Come sapete il legame di Emergenze con l’artista tedesco Joseph Beuys è forte, dal momento che proprio al piano meno uno di Palazzo della Penna, contenente le sei lavagne che egli ha lasciato a Perugia nel 1980, ha preso vita il nostro progetto, ha assunto la sua forma il nostro giornale, ha preso fiducia la nostra voglia di operare nella città. Il nostro logo, la leva creativa che solleva il cubo della comunità, porta le tracce di questo incontro, che abbiamo esplorato solo minimamente e che abbiamo intenzione di percorrere in modo sempre più estremo e approfondito.

Su tali premesse sarà facile intendere come la mostra “Pianeta Beuys” organizzata in occasione dell’annuale Todi Festival, abbia destato in me immediata curiosità, mista alla speranza che qualcuno avesse affrontato dignitosamente il rapporto con un artista che presso di noi (umbri) non trova la fortuna che meriterebbe. Inutile riaprire la polemica sulle lavagne di Palazzo Penna, che continuano a restare ai margini di ogni piano di riattivazione culturale della città di Perugia. Riattivazione di cui, intendiamoci, avrebbero tutte le caratteristiche per essere elemento generatore.

Così prendo la mia autovettura, carico a bordo me stesso e la mia macchina fotografica e mi appresto a raggiungere il luogo desiderato: la Sala del Capitano, affacciata su quella piazza del Popolo che non a torto viene spesso menzionata fra le più belle d’Italia.
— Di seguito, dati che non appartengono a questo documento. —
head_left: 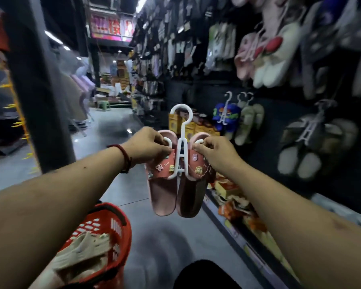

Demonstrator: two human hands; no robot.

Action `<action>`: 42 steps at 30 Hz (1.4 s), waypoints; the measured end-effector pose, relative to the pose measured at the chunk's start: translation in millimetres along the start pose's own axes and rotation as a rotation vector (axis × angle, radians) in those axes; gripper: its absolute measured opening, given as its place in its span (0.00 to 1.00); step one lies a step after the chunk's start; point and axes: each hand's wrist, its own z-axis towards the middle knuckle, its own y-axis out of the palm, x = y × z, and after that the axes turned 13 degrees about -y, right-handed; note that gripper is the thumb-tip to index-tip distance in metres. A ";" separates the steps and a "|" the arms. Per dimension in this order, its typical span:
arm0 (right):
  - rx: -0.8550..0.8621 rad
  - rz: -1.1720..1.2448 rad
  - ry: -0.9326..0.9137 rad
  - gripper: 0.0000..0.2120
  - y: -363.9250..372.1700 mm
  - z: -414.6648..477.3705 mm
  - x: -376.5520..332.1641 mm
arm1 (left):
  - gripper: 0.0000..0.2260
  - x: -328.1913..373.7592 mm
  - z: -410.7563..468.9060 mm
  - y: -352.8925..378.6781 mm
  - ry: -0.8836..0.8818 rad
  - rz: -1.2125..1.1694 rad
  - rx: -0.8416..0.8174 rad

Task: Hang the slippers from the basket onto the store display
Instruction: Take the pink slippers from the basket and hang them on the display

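Slippers: one pair of pink slide slippers [164, 190]; smooth moulded soles, rounded toes pointed down, straps set with small cartoon charms. Held in the air mid-frame, well apart from the display.
Hanger: white plastic hanger [182, 157]; A-shaped frame, open hook on top, curled side arms passed under both straps. Kept upright.
Left hand [148, 147]: fingers curled; the left side arm and strap edge are pinched. The slipper hangs below the fingers.
Right hand [215, 152]: fingers curled; the right side arm and strap edge are pinched in the same way.
Wristband: red cord bracelet [126, 158] on the left wrist.
Basket: red plastic basket [113, 232] with lattice walls, lower left; beige ribbed slippers [86, 253] lie inside.
Display: dark wall panel [277, 109] at right; a blue pair [226, 118], a cream pair [248, 124] and a grey-and-white pair [308, 151] hang on similar white hangers. Detail is blurred.
Floor: grey glossy floor [113, 126].
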 end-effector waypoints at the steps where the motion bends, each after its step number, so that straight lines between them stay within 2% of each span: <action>1: 0.016 -0.038 0.020 0.20 -13.6 -4.1 8.6 | 0.07 10.0 4.9 12.9 0.026 -0.004 -0.034; 8: 0.184 -0.204 0.197 0.23 -117.9 -52.2 52.9 | 0.10 87.5 13.2 111.4 0.180 -0.140 -0.253; 12: 0.302 -0.191 0.291 0.18 -178.9 -94.3 58.4 | 0.11 140.8 -1.3 169.3 0.286 -0.210 -0.359; 19: 0.536 -0.400 0.406 0.20 -280.2 -176.9 56.0 | 0.12 236.2 -38.6 257.0 0.447 -0.265 -0.567; 24: 0.645 -0.436 0.409 0.19 -331.6 -222.4 47.8 | 0.12 286.2 -70.3 303.4 0.554 -0.275 -0.664; 30: 0.732 -0.525 0.424 0.20 -375.1 -261.2 49.8 | 0.14 328.2 -96.2 342.3 0.595 -0.340 -0.802; 35: 0.802 -0.548 0.449 0.17 -411.2 -278.7 48.4 | 0.12 364.8 -116.0 364.5 0.663 -0.362 -0.811; 38: 0.840 -0.574 0.483 0.20 -431.8 -285.4 45.6 | 0.13 385.0 -127.0 376.2 0.673 -0.369 -0.829; 42: 0.853 -0.611 0.413 0.18 -448.9 -290.2 43.8 | 0.13 400.2 -136.6 391.9 0.622 -0.384 -0.870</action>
L’illusione di poter entrare in un luogo vivo e interattivo, come avrebbe voluto Beuys stesso, svanisce nel giro di pochi secondi. Uniche creature animate presenti in sala: il gentilissimo steward, di notevole eleganza, e un bambino probabilmente parcheggiato lì dai genitori per discutere in santa pace dell’imminente divorzio.
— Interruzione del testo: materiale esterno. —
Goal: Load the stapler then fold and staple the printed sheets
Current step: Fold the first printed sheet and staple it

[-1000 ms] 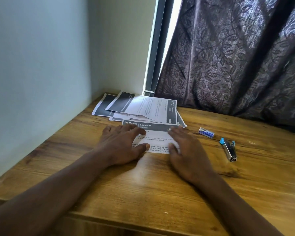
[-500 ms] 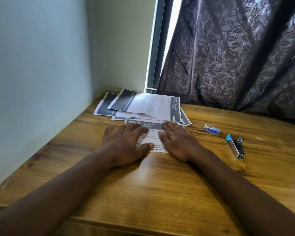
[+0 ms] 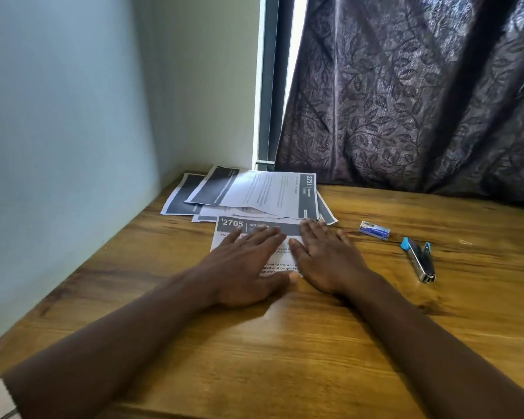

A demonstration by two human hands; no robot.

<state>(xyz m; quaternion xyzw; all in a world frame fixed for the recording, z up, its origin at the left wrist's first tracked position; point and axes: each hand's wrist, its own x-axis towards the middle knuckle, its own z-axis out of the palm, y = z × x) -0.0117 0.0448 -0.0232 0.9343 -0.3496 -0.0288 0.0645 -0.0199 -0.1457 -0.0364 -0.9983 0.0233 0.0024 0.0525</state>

Due video (uno dei quali proprio quello della conferenza tenuta a Perugia il 3 aprile 1980), qualche foto d’autore dalla mostra Terrae Motus organizzata sempre nel 1980, a Napoli, quando il gallerista Lucio Amelio invitò Beuys insieme ad altri artisti internazionali ad intervenire sul tema del terremoto che aveva appena coinvolto il capoluogo partenopeo e il Vestito Terremoto, realizzato da Beuys proprio in quell’occasione stracciando in corrispondenza del cuore l’abito di Lucio Amelio. Non mi stupisce tanto la povertà di contenuti, perché si può fare una gran mostra anche a partire da un’unico pezzo esposto, da un’idea, da una parola. Ciò che mi colpisce è invece l’assenza di qualunque stimolo che permetta la lettura delle opere, l’inesistenza di un testo se non critico quanto meno esplicativo, l’assenza perfino delle didascalie in corrispondenza delle opere. Ho fatto l’esercizio di immaginarmi privo di qualunque conoscenza pregressa relativa a Beuys, di essere il fruitore medio che non sa neppure pronunciarlo: entro e vedo una sala vuota con un vestito tagliuzzato dentro una bacheca, qualche foto con iconografie strane (una sedia con la cera sopra, un uomo col cappello che sta accanto a una lavagna, un altro che gli somiglia -forse è ancora lui?- che mi sembra stia cucendo un animale, una stanza con strani mobili eccetera), due video che non riesco a seguire, quindi esco non prima di chiedere con un filo di speranza allo steward: “Scusi, c’è qualche materiale di approfondimento su questa mostra?” e sentirmi rispondere con il filo di imbarazzo di chi capisce perfettamente il problema: “No, mi spiace…”.

Non sono mai stato né mai sarò fautore delle mostre didattiche, dove giochini interattivi pensati per educare di fatto sviliscono la complessità dell’esposizione. Però non riesco più a comprendere l’utilità di mostre con un grado di fruibilità pari a zero, all’interno delle quali un artista come Beuys, che ha fatto del dialogo l’elemento cardine del suo percorso artistico, che terminava ogni intervento rispondendo con attenzione a decine di domande del pubblico, che chiedeva a chiunque di conquistare un ruolo attivo nel processo creativo e sociale, che camminava, che indicava, che cercava il contatto con gli altri attraverso ogni strategia possibile, che terminava il suo discorso alla Rocca Paolina di Perugia dicendo “Io ho una grande fiducia in ciascuno di voi”, sia di fatto ammutolito da organizzatori, curatori e amministratori che non hanno evidentemente percepito il senso dei segni lasciati dall’artista. Le sue opere, pensate come dispositivi in grado di reagire a contatto col fruitore, ricordi di una lotta da protrarre nei secoli, sono rese iconografie mute.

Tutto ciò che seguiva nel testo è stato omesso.